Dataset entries
------------------------------------------------------------
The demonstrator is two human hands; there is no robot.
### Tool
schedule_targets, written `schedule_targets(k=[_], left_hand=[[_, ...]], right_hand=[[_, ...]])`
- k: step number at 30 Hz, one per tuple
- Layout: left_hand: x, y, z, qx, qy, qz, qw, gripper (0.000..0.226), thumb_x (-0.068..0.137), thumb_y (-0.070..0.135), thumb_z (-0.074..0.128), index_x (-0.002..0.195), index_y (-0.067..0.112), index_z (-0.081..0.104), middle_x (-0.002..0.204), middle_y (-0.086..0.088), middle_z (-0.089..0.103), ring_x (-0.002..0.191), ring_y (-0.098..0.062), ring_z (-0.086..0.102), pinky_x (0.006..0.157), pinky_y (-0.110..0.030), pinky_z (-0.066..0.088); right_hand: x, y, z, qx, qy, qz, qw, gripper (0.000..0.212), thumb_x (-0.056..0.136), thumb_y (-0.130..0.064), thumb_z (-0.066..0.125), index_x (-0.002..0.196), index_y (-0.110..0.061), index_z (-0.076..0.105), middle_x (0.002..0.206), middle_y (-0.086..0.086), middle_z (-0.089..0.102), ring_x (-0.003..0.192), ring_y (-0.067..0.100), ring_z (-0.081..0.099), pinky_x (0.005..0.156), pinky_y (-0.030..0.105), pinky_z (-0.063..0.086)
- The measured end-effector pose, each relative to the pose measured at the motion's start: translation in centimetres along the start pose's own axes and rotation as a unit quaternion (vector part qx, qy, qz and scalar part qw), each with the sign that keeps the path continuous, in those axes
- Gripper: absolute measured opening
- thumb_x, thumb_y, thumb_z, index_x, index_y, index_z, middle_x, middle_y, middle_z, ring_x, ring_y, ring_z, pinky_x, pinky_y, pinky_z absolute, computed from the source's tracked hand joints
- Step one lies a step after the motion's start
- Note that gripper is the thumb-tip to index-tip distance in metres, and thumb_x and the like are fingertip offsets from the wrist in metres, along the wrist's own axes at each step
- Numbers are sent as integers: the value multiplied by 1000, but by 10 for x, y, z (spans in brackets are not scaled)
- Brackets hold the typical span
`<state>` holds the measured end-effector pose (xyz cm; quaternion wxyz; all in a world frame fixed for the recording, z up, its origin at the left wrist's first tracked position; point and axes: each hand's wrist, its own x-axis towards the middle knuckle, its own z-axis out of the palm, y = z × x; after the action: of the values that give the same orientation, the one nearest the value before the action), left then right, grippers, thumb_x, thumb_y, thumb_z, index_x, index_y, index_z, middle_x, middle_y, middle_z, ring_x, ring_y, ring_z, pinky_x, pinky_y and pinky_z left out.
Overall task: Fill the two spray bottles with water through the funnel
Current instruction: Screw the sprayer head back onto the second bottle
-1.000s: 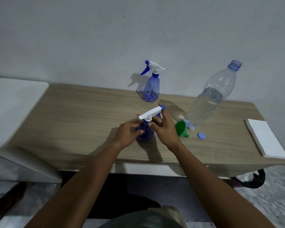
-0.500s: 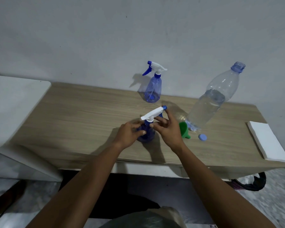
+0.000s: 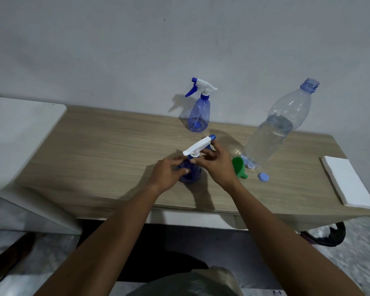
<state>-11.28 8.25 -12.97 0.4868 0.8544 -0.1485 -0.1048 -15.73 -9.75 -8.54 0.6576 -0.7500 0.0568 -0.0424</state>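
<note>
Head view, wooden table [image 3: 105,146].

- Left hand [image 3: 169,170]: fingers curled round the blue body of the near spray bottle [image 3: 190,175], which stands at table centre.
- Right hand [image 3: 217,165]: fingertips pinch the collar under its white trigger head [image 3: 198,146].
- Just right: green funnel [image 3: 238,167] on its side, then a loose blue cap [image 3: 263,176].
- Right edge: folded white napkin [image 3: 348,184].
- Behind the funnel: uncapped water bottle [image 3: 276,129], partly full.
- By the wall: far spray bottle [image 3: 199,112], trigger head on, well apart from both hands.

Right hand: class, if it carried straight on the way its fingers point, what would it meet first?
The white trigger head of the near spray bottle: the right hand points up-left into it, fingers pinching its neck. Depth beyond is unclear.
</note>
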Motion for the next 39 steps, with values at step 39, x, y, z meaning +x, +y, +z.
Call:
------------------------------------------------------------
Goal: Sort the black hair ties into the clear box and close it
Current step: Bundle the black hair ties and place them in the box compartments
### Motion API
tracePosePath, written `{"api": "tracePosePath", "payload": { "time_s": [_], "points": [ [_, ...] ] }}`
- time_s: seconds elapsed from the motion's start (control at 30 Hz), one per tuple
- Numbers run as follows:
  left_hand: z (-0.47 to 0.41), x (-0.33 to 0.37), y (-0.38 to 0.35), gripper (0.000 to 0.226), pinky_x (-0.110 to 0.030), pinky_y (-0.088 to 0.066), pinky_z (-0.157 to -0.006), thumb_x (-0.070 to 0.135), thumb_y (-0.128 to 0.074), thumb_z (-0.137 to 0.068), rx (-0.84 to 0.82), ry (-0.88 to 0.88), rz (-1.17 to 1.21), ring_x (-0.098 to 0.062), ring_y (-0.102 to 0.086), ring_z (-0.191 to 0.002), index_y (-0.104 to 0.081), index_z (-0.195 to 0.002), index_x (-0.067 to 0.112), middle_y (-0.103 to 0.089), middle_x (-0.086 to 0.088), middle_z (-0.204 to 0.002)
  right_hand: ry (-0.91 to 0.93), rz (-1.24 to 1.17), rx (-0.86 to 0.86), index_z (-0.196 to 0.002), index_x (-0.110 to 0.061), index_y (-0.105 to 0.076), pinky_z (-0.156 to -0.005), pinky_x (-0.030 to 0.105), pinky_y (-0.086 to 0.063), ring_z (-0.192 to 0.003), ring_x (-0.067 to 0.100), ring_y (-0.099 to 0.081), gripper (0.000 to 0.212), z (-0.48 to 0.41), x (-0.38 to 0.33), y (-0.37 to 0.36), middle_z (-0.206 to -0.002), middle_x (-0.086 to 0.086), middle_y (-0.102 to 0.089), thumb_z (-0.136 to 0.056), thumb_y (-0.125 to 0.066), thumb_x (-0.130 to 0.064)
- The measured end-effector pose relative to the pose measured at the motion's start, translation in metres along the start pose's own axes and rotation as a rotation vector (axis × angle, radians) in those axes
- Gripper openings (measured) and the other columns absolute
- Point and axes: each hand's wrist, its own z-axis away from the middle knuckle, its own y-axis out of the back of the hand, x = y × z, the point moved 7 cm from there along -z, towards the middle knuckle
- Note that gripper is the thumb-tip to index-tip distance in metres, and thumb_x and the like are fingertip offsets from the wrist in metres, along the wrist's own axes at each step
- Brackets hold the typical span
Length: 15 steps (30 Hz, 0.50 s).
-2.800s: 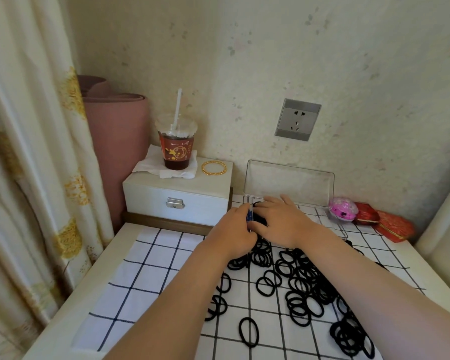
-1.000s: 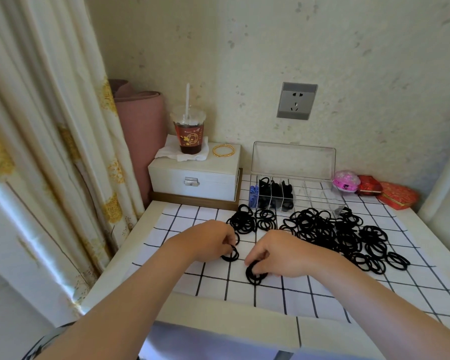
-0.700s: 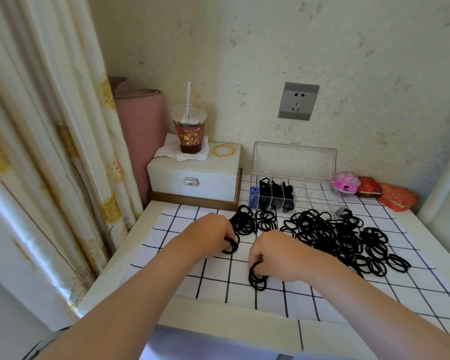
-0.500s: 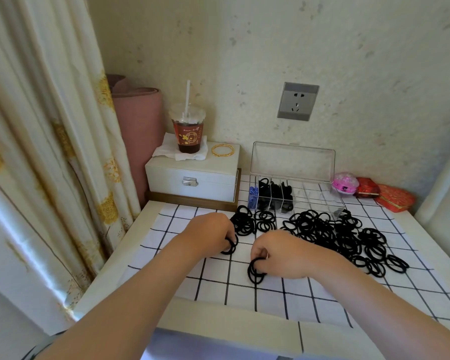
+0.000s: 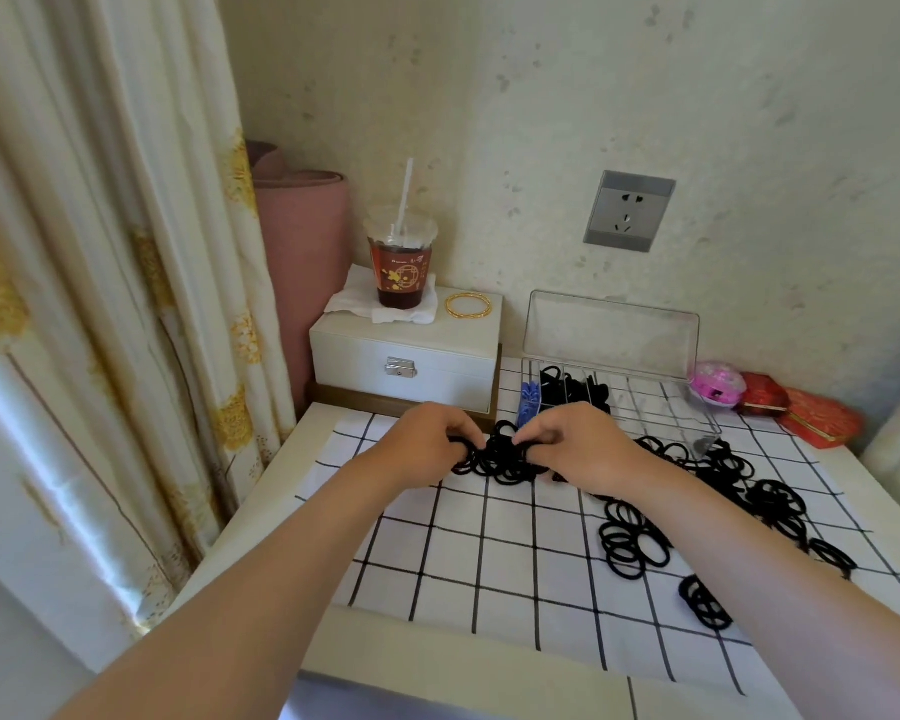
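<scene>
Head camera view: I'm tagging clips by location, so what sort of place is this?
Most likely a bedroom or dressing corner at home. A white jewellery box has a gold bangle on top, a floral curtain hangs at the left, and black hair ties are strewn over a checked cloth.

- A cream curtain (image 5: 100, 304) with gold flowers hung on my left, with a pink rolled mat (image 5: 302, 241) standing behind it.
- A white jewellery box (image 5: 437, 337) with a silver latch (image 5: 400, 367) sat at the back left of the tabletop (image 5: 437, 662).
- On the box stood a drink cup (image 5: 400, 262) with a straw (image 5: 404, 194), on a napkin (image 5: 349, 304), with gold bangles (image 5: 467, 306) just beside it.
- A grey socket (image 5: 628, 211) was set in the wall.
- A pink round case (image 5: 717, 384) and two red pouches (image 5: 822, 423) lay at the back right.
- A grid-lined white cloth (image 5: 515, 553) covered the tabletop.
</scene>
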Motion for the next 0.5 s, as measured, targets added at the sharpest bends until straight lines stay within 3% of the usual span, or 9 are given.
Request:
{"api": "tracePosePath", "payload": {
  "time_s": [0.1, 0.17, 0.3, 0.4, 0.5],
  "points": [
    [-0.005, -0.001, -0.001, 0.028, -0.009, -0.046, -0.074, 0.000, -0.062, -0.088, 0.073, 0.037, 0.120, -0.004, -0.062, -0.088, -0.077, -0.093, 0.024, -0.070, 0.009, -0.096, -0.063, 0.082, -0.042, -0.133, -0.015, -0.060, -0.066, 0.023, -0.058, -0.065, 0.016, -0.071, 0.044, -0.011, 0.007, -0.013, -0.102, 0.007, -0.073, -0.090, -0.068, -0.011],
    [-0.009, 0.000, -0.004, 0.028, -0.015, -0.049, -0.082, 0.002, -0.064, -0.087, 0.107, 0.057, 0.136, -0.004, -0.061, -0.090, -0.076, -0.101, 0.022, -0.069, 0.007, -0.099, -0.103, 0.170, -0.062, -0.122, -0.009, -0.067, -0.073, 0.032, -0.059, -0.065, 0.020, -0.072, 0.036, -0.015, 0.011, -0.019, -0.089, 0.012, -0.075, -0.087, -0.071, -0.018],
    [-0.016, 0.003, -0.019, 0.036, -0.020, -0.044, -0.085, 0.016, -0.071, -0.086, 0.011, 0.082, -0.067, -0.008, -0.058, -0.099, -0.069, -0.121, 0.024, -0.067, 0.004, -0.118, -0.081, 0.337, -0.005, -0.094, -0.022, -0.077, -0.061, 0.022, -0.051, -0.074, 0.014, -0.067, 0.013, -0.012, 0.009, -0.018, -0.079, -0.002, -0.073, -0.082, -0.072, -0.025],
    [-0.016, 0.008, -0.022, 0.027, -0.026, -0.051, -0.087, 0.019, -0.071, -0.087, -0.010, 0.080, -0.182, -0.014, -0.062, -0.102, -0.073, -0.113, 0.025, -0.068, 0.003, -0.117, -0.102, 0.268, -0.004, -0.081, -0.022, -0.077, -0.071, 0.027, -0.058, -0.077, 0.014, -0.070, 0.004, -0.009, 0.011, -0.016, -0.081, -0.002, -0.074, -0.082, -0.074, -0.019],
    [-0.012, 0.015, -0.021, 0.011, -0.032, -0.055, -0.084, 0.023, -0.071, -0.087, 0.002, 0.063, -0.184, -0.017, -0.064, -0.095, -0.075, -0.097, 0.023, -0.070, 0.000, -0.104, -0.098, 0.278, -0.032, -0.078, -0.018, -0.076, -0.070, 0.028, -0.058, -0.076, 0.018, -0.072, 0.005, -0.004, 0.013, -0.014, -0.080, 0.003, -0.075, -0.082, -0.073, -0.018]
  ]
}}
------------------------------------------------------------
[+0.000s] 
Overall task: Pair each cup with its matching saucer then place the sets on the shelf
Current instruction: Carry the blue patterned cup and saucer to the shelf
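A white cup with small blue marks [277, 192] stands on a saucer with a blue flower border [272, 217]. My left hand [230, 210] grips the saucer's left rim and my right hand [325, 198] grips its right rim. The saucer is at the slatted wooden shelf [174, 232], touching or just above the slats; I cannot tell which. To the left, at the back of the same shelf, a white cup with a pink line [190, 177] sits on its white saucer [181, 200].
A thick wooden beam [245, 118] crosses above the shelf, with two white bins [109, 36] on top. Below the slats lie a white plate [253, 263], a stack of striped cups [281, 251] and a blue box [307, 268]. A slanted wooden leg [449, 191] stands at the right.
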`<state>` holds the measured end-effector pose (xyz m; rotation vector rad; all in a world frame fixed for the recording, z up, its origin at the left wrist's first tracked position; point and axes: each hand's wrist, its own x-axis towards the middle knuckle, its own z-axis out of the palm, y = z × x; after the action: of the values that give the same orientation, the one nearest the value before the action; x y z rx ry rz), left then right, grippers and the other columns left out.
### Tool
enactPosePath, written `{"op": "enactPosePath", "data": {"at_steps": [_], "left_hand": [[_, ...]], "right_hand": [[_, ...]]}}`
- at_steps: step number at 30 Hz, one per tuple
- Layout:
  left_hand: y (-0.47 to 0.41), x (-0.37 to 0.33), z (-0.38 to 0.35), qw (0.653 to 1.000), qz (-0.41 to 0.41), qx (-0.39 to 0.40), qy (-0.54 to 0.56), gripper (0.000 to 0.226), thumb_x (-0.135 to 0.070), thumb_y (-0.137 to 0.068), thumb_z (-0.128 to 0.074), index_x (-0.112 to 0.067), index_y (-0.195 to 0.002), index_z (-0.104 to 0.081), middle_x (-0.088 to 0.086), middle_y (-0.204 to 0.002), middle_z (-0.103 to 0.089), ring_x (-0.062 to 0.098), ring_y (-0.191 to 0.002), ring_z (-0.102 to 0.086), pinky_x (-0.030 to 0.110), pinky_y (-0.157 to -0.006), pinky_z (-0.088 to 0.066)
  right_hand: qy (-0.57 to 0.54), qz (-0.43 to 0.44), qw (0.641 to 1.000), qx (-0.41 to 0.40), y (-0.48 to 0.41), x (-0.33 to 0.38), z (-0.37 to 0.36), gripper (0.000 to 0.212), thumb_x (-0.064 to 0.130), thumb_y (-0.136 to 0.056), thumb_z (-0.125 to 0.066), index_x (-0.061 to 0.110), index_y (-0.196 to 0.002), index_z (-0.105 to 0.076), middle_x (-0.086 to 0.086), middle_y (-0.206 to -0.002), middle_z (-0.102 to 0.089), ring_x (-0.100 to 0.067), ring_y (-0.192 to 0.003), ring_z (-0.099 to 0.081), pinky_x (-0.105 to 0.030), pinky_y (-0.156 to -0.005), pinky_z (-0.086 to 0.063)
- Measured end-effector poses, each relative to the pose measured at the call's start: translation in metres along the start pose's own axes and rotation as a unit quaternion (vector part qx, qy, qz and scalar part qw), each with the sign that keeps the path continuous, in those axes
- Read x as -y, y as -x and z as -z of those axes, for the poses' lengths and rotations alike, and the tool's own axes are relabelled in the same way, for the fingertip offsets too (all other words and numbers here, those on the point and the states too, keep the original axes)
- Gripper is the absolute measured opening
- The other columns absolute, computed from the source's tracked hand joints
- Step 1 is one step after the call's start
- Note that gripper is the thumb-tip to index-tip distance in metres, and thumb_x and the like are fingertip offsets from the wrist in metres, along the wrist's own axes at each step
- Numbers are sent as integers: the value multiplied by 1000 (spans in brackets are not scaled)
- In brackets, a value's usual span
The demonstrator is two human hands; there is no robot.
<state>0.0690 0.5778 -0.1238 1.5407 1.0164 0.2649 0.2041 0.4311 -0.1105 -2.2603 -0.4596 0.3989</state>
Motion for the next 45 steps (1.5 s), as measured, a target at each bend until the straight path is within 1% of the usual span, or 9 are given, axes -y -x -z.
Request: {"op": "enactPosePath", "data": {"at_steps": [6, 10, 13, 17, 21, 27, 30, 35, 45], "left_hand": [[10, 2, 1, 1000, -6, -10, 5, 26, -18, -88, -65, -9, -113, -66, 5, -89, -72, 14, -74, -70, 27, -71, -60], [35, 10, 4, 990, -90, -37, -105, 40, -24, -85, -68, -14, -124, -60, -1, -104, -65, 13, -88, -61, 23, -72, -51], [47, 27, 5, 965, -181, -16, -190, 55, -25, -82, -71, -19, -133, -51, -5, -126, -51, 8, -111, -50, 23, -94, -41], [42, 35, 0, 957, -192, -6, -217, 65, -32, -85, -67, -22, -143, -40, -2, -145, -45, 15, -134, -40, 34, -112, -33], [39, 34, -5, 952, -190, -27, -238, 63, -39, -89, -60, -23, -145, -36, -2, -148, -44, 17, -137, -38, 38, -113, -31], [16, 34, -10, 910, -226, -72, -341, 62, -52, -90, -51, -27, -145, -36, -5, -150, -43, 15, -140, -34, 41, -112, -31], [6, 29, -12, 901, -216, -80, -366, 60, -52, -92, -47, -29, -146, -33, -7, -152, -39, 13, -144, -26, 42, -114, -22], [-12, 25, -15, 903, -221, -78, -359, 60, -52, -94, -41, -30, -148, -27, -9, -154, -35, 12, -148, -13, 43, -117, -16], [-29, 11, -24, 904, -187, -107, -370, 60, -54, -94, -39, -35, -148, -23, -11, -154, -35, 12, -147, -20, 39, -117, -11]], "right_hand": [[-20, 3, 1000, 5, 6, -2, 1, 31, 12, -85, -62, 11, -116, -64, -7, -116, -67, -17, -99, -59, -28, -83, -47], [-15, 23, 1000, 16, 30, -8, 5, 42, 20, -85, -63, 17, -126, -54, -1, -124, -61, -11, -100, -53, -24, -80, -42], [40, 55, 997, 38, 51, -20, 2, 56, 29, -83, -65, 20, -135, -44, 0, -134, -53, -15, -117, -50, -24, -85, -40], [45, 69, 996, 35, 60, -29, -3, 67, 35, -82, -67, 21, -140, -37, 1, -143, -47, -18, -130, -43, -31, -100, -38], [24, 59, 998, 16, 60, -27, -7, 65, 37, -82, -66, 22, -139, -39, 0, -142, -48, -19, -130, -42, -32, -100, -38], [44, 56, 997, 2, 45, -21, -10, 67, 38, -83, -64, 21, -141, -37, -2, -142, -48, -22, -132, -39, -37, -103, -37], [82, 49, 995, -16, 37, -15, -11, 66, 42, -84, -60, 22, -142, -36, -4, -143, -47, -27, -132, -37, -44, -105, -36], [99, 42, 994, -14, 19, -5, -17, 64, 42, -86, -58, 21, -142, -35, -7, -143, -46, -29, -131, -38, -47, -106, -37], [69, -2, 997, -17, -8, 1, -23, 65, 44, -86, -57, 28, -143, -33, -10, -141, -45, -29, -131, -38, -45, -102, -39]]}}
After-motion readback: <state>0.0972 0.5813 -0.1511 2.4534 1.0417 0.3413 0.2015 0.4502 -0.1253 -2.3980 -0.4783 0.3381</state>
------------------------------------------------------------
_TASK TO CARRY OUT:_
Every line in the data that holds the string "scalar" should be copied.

_EXERCISE ANSWER:_
- The measured end-effector pose, each relative to the pose measured at the motion's start: translation in centimetres along the start pose's own axes and rotation as a unit quaternion (vector part qx, qy, qz and scalar part qw), each with the sign that keeps the path continuous, in those axes
- Measured end-effector poses, each relative to the pose measured at the call's start: translation in metres along the start pose's own axes and rotation as a unit quaternion (vector part qx, qy, qz and scalar part qw), each with the sign that keeps the path continuous, in those axes

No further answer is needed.